EXERCISE INSTRUCTIONS: Take the line holding "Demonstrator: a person" as the first line of the answer and the last line of the listing as its end; retype everything between exactly.
### DATA BELOW
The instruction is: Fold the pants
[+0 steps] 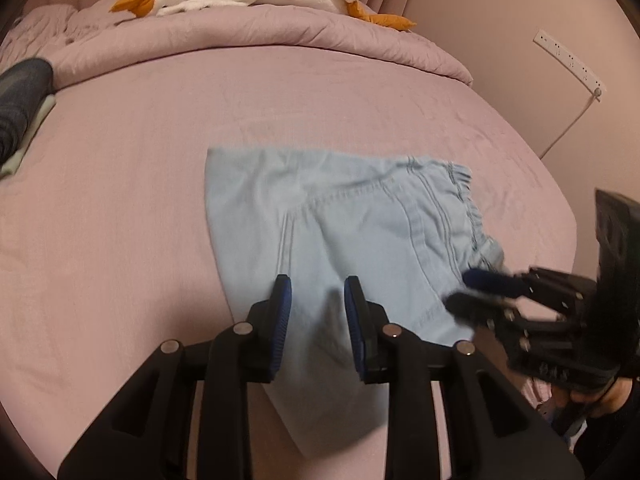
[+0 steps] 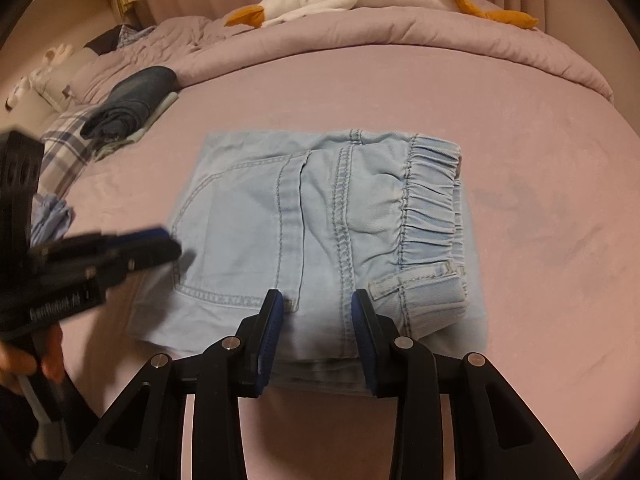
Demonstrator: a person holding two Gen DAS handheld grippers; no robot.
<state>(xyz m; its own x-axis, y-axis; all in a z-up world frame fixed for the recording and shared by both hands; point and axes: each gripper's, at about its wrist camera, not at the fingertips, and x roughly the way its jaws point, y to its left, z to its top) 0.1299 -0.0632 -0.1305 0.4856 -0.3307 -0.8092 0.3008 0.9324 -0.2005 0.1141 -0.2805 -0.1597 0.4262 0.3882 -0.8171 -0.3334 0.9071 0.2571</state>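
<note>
Folded pale-blue denim pants (image 2: 320, 224) on mauve bed sheet (image 2: 540, 200) — both grippers, left (image 1: 318, 312) and right (image 2: 318, 316), were held with jaws open, empty; edges were best squared by light pressing — no dragging.

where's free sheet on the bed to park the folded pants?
Bare sheet right of the folded light blue pants, up to the rolled comforter. Another open strip lies between the pants and the comforter. The left side is crowded: a dark folded garment, plaid fabric, and the left gripper close by the pants' left edge.
</note>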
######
ANSWER FOR THE TASK:
Demonstrator: a person holding two Gen DAS handheld grippers; no robot.
<state>(xyz m; its own x-axis, y-axis; all in a z-up world frame fixed for the recording and shared by both hands; point and axes: each gripper's, at about its wrist camera, not at the fingertips, and x roughly the way its jaws point, y to its left, z to its top) 0.1299 -0.0632 -0.1305 0.4856 -0.3307 -0.8092 0.3008 0.9324 -0.2005 0.1141 -0.2805 -0.1597 0.4262 0.3882 -0.8171 -0.3334 0.9071 0.2571</state>
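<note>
Folded pale-blue denim pants (image 2: 320, 224) on mauve bed sheet (image 2: 540, 200) — both grippers, left (image 1: 318, 312) and right (image 2: 318, 316), were held with jaws open, empty; edges were best squared by light pressing — no dragging.

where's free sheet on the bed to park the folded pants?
Bare sheet right of the folded light blue pants, up to the rolled comforter. Another open strip lies between the pants and the comforter. The left side is crowded: a dark folded garment, plaid fabric, and the left gripper close by the pants' left edge.
</note>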

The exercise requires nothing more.